When you feel misunderstood, it doesn’t always have to do with the communications of others. There are times where you can see certain actions and hear certain words and your interpretation can be quite wrong.
You see, we have these funny things called human emotions which sometimes disrupt our brains ability to hear words as they are intended by the person who is saying them.
And yet, it is not uncommon to believe that if we simply say the same words over and over again, they will ultimately be understood. But as emotions grow, the barriers between the person listening and the person talking can grow larger because there needs to be something that intervenes to remove the emotion of the situation.
Identifying the existence of emotion is usually pretty clear. People may…
- Divert their attention from answering the conversation directly,
- Become defensive or lash out at the person they are communicating with, or
- Simply walk away or be non-responsive.
Removing the emotional context can be much more challenging. It can be useful to…
- Recognize that the communication isn’t being productive internally,
- Resist the urge to become defensive and own that perhaps the way you are communicating isn’t working for the other person,
- Determine if the situation would be better served with some time and space, but choose a time to come back to resolve, or
- Try to evaluate what could make the conversation better for both of you.
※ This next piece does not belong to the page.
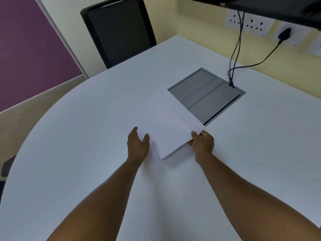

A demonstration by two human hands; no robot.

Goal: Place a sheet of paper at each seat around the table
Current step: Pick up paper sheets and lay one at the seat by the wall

Earlier today, I found myself in a conversation which was tough. We both stopped and decided to write down what we heard the other person saying. The short time, space and perspective was helpful to getting the conversation to a much better plain for both parties involved.
Resist the urge to simply stay locked up in the emotional circles of a tough conversation. Work to resolve the issues and better understand where the emotion comes from. What you may hear may not always come across the lips of the person you are listening to.